Data to examine:
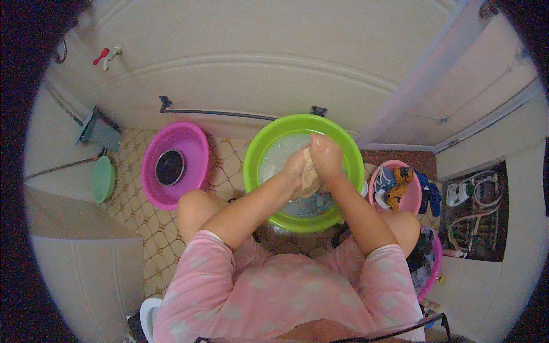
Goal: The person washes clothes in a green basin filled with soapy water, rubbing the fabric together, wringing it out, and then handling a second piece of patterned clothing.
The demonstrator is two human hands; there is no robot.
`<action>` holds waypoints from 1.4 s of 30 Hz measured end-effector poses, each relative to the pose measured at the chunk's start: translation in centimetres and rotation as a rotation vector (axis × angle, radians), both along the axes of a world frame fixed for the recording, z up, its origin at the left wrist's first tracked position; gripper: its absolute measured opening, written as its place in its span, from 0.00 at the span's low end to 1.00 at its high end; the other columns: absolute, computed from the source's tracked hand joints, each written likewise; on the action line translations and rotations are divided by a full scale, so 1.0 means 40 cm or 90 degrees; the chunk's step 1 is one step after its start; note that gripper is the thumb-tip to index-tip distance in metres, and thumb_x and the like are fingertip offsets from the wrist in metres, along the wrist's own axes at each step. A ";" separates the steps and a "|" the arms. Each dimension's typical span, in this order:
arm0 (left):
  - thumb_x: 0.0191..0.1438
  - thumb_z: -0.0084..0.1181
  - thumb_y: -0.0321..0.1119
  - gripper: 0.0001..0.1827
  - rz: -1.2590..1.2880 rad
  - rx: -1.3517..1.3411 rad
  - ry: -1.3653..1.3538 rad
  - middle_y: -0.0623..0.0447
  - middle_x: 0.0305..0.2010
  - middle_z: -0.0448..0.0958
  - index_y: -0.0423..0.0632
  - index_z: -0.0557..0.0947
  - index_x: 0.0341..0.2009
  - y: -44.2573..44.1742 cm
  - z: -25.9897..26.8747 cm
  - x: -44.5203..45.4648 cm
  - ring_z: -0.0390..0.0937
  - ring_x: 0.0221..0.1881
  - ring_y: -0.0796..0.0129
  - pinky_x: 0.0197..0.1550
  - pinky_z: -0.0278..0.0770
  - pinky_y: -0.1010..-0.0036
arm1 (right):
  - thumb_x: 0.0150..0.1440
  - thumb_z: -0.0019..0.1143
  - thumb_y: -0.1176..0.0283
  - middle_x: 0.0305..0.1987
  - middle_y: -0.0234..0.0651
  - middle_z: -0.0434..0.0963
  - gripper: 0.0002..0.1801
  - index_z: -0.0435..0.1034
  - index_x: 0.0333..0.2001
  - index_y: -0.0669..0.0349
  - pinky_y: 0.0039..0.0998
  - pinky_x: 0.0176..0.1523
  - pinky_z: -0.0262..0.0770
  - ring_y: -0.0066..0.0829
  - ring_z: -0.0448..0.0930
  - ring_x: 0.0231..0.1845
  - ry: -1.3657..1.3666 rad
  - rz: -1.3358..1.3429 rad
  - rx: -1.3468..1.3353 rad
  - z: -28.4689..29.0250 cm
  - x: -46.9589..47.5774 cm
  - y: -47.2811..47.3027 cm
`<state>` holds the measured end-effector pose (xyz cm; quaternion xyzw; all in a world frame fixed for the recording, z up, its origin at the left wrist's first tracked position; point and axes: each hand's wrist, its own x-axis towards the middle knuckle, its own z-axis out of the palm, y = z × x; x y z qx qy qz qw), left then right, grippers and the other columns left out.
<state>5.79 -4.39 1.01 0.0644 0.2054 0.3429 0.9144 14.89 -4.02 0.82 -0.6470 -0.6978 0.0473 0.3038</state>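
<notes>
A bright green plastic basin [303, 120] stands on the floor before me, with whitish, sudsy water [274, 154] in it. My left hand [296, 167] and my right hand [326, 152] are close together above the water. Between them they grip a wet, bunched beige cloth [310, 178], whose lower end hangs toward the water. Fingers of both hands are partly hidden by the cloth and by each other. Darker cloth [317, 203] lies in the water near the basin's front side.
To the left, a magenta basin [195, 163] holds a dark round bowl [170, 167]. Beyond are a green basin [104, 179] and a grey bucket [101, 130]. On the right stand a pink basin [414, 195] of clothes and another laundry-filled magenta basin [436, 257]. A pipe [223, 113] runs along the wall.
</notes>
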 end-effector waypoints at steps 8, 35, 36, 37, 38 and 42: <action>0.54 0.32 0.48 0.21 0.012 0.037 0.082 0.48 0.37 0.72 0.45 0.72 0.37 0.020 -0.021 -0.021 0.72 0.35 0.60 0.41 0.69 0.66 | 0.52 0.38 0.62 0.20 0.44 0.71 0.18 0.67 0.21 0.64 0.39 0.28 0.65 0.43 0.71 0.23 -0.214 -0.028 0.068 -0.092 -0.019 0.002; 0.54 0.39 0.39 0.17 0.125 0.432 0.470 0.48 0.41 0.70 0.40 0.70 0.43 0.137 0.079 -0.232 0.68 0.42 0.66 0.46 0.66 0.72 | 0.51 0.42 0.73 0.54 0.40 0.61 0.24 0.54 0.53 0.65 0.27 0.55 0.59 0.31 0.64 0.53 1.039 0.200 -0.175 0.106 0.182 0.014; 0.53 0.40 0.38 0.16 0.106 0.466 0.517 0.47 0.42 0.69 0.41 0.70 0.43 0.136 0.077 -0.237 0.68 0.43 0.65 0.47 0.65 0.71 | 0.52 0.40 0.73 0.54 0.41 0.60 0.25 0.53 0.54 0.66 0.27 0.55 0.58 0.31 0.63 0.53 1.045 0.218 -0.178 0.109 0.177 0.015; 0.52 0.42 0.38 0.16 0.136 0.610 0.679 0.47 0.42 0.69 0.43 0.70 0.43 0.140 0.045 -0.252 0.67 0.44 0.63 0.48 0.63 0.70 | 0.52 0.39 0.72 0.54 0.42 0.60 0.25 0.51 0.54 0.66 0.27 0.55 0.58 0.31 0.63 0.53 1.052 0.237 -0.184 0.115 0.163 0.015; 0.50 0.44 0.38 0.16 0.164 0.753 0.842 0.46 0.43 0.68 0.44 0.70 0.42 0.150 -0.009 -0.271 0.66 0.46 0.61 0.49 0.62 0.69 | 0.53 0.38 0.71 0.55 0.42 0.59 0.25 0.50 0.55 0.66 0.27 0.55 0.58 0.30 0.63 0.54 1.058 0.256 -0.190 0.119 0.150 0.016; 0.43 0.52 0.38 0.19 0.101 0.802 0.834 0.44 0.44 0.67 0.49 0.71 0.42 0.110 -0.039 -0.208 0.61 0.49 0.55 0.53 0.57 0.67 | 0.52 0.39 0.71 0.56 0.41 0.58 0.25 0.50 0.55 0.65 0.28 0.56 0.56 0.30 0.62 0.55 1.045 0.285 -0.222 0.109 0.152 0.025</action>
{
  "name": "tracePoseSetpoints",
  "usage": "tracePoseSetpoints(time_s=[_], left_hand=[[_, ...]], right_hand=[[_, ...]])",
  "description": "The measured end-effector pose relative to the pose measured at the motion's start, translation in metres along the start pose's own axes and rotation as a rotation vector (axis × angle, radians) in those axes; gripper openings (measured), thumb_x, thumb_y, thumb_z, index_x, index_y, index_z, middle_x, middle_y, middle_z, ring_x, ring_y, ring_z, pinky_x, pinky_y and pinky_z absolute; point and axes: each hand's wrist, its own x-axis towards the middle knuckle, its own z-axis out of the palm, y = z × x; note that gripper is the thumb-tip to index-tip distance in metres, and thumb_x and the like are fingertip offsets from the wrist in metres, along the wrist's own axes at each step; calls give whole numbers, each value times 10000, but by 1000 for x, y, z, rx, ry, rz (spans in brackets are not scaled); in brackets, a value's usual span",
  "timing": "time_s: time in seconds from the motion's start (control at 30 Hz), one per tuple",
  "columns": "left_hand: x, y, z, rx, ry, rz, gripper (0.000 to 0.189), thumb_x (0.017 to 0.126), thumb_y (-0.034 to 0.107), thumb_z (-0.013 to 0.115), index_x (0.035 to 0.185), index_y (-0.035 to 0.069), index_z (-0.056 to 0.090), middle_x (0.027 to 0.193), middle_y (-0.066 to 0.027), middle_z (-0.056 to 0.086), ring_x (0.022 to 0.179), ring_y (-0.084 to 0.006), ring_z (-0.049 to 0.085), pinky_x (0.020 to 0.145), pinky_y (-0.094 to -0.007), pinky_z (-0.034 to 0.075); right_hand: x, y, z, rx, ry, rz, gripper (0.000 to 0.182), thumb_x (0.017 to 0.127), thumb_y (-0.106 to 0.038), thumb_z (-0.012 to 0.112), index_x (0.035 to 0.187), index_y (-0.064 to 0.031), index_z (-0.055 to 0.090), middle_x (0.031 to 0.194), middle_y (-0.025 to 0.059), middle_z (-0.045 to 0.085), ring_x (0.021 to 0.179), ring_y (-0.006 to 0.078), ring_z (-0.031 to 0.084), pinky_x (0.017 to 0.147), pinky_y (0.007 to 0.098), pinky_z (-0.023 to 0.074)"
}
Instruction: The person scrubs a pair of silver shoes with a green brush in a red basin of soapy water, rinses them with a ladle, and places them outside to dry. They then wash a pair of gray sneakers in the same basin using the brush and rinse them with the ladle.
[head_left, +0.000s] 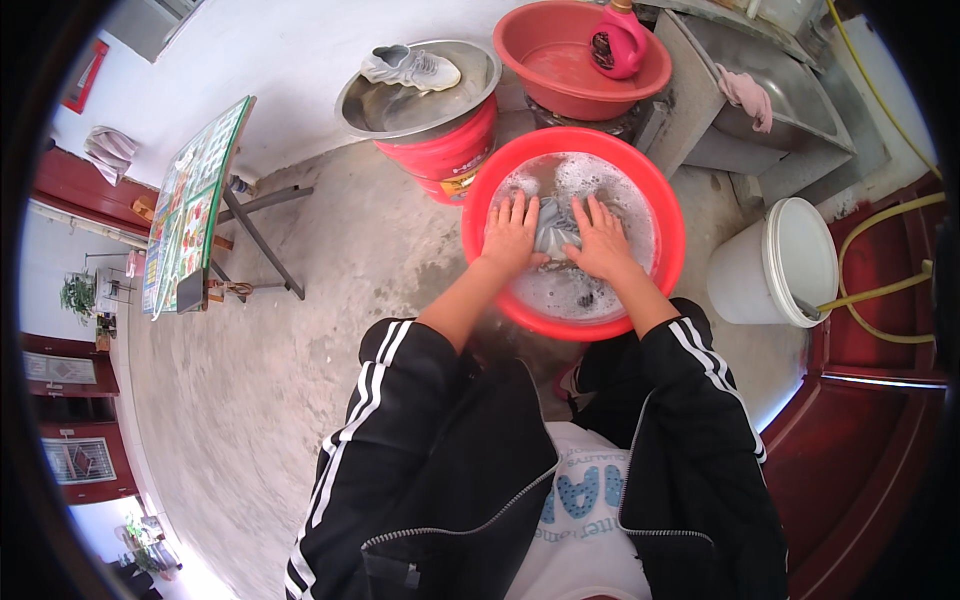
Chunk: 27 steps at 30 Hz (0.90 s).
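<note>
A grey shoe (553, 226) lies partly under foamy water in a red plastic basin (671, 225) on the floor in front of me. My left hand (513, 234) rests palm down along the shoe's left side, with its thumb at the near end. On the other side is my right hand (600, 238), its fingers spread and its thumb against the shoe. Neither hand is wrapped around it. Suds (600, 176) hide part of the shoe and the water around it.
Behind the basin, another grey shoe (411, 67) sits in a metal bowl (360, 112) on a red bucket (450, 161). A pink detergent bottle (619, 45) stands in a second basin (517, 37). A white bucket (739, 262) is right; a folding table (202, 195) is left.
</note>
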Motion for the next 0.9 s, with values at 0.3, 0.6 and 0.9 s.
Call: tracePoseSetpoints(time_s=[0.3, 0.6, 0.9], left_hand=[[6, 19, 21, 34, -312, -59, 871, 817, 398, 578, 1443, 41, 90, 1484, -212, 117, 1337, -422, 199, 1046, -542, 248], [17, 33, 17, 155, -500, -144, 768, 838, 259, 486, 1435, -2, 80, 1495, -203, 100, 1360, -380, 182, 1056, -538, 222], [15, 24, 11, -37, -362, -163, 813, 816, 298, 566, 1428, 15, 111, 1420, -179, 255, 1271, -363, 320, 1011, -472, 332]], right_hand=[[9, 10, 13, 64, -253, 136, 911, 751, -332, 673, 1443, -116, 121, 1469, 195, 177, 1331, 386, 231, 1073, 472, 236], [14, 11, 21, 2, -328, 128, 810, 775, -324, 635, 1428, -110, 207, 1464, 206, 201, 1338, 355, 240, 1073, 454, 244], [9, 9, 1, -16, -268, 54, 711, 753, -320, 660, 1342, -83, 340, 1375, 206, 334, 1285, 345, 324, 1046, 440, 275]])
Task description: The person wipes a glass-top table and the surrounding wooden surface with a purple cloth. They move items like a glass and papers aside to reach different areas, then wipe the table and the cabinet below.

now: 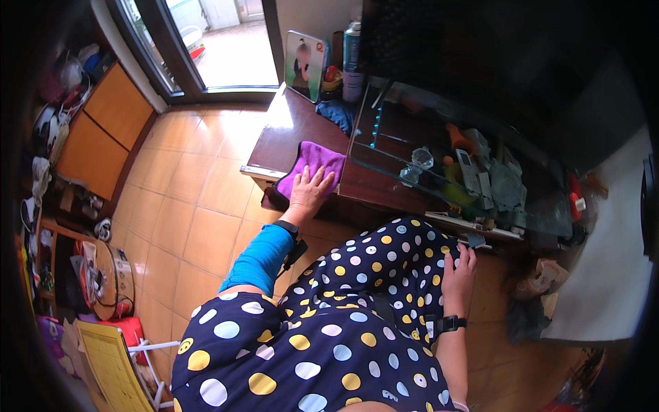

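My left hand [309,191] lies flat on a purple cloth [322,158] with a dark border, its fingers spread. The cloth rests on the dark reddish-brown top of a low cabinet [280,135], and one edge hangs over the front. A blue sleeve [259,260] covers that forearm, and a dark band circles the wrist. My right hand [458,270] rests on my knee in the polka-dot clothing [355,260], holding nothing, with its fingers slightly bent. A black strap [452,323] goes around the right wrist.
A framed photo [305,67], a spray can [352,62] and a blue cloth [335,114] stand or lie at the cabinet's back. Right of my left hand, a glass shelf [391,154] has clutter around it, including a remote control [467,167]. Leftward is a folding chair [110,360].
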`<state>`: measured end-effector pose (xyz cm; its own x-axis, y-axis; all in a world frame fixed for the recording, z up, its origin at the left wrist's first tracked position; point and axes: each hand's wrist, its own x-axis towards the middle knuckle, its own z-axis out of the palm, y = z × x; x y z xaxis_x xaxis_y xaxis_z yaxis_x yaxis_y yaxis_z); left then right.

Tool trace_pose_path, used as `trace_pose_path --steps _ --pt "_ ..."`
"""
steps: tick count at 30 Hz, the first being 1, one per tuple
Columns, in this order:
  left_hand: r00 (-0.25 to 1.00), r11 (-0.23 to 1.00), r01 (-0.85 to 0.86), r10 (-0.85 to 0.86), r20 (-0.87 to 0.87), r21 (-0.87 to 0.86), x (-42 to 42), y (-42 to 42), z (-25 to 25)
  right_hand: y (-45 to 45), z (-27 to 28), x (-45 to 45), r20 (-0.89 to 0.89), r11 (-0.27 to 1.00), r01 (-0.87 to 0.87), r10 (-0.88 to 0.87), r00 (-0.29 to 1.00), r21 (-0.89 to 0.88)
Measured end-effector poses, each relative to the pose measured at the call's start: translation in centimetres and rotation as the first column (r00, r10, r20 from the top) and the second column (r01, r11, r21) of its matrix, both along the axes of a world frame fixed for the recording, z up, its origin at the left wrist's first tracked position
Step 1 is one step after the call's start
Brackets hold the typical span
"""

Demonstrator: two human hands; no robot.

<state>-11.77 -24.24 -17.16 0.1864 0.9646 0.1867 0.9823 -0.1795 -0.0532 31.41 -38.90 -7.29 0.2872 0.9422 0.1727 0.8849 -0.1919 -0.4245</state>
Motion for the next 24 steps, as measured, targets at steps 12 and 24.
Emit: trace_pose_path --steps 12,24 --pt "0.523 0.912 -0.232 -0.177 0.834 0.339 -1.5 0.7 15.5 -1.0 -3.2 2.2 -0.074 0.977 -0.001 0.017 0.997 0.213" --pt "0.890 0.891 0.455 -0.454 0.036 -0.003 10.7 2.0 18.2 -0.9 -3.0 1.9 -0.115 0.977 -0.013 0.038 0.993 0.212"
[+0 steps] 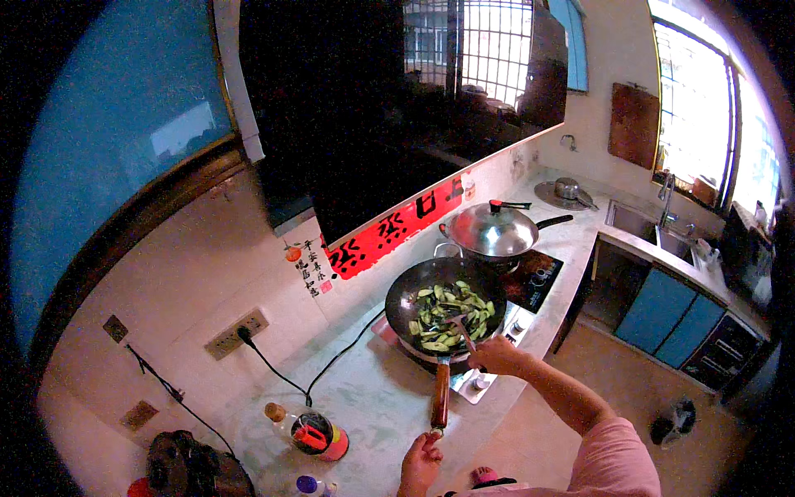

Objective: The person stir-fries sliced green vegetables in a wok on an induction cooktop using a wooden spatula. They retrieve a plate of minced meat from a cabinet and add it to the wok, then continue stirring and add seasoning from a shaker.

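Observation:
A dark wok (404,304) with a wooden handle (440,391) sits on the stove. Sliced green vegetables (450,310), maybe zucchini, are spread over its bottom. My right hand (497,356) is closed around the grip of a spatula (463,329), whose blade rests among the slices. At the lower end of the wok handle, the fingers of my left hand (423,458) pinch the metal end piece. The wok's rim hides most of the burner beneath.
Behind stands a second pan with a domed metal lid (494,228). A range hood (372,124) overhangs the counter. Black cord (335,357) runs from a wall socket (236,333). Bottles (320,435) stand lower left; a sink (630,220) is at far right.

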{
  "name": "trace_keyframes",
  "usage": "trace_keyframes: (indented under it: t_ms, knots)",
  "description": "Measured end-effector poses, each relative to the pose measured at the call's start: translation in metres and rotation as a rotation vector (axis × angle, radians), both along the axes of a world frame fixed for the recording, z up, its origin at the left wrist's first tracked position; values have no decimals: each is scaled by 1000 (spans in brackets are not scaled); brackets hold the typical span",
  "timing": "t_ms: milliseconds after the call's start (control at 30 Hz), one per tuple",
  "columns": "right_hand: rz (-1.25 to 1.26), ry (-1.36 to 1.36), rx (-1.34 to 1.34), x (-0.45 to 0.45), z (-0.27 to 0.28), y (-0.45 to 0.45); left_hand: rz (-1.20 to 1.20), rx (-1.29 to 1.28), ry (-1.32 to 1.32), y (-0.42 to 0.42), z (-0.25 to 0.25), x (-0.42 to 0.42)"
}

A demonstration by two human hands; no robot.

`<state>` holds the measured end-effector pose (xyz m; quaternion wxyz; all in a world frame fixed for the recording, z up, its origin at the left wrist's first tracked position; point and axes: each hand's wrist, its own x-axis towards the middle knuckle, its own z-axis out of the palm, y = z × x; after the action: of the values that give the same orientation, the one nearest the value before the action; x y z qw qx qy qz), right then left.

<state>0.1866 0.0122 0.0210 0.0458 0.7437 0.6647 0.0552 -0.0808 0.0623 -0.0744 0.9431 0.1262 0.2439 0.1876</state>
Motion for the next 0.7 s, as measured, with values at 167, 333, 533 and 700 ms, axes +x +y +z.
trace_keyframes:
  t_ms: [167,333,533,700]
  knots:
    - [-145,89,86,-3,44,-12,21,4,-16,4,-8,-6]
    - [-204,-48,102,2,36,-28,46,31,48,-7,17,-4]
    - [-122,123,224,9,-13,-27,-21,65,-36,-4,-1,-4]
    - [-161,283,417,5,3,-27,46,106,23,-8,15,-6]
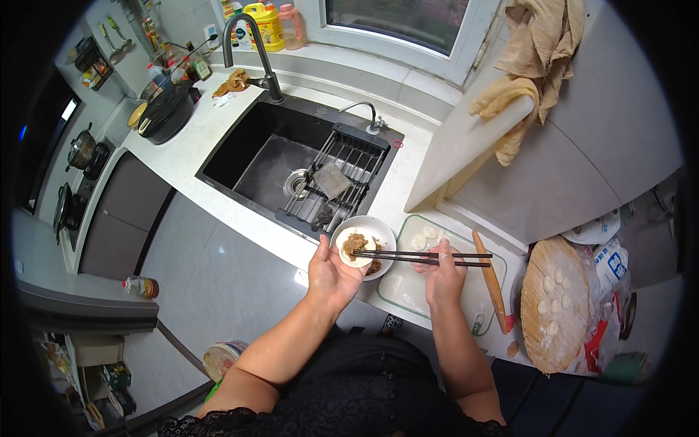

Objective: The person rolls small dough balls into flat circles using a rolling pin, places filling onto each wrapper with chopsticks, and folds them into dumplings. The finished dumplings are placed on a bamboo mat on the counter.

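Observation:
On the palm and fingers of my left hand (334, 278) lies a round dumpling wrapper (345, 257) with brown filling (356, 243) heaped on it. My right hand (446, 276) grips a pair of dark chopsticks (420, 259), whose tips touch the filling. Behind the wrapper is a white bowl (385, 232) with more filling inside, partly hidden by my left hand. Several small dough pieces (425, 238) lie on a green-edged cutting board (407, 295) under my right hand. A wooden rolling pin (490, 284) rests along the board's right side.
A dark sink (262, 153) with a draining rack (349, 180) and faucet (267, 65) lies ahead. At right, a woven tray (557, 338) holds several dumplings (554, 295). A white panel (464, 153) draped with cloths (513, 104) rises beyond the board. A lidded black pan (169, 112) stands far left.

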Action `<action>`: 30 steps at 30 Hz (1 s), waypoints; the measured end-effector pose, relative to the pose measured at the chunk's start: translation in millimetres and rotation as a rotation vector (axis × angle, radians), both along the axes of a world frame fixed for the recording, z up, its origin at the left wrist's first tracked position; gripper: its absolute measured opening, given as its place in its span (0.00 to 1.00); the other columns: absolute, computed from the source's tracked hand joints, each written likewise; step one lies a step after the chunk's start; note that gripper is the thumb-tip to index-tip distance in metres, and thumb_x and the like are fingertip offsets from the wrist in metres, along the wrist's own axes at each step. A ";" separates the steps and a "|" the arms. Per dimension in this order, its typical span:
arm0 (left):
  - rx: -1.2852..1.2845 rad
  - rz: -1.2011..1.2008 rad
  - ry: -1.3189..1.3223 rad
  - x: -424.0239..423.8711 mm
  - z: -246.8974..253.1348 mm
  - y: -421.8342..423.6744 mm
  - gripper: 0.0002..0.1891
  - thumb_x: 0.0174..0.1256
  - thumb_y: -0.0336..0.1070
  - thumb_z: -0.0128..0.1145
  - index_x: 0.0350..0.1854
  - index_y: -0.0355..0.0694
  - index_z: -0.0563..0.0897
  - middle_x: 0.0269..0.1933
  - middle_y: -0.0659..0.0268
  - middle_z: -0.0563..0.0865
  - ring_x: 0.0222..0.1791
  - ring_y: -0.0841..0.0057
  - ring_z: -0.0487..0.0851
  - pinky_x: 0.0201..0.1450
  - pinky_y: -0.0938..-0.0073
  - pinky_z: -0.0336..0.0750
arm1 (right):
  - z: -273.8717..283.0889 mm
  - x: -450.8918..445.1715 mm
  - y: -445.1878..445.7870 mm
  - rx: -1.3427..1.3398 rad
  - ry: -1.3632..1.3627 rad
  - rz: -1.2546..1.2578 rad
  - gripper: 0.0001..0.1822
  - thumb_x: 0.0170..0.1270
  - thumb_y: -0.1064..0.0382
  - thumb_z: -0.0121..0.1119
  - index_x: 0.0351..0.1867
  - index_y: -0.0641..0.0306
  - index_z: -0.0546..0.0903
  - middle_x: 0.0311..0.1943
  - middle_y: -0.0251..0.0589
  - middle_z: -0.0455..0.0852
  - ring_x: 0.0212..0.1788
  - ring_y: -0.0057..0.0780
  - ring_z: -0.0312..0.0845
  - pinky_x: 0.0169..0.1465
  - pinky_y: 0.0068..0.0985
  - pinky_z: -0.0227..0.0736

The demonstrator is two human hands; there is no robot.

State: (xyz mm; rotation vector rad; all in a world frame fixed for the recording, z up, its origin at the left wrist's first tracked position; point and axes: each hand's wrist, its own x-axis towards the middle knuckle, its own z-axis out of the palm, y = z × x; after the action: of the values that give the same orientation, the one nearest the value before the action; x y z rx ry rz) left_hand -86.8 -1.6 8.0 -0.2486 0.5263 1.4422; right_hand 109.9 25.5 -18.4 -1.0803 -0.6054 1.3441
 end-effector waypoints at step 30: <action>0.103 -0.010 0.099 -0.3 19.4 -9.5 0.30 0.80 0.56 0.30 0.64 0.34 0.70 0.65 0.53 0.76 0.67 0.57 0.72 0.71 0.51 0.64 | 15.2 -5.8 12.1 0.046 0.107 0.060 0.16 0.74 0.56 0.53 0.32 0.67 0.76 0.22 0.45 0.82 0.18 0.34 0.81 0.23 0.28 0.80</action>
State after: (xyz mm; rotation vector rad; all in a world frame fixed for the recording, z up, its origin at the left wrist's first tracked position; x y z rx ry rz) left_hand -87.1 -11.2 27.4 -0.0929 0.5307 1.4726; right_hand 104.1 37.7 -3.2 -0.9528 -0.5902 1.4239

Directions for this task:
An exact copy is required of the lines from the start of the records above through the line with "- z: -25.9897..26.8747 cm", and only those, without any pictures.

Task response:
Goal: The person washes clothes in a green basin filled with soapy water, rubbing the fabric together, wringing it out, and then handling a second piece of patterned clothing.
The demonstrator is two human hands; there is no robot.
`<action>` holds waypoints from 1.4 s of 30 Hz measured end-effector poses, each relative to the pose measured at the chunk's start: translation in centimetres and rotation as a rotation vector (axis × angle, radians), both along the axes of a world frame fixed for the recording, z up, its origin at the left wrist's first tracked position; gripper: its absolute measured opening, written as its place in its span, from 0.00 at the span's low end to 1.00 at its high end; the other columns: absolute, computed from the source's tracked hand joints, each written likewise; on the action line translations and rotations are divided by a full scale, so 1.0 means 40 cm or 90 degrees; the chunk's step 1 is one step after its start; note that gripper is the thumb-tip to index-tip distance in metres, and thumb_x and the like are fingertip offsets from the wrist in metres, along the wrist's own axes at each step. A ";" separates the steps and a "|" the arms. Each dimension's typical span, in this order:
arm0 (left):
  - thumb_x: 0.0191..0.1438
  - thumb_z: -0.0084..0.1181
  - thumb_y: -0.0321..0.1119
  - gripper: 0.0001..0.1827
  - rz: -1.2590..1.2880 rad
  - rx: -1.3517..1.3411 rad
  - ry: -1.3653..1.3538 rad
  - middle_y: -0.0623..0.0447
  - middle_x: 0.0305..0.2010
  - middle_z: -0.0448..0.0958
  - index_y: -0.0423..0.0632
  - index_z: -0.0557..0.0947
  - index_x: 0.0341..0.2009
  - y: -44.2573..44.1742 cm
  - z: -25.9897..26.8747 cm

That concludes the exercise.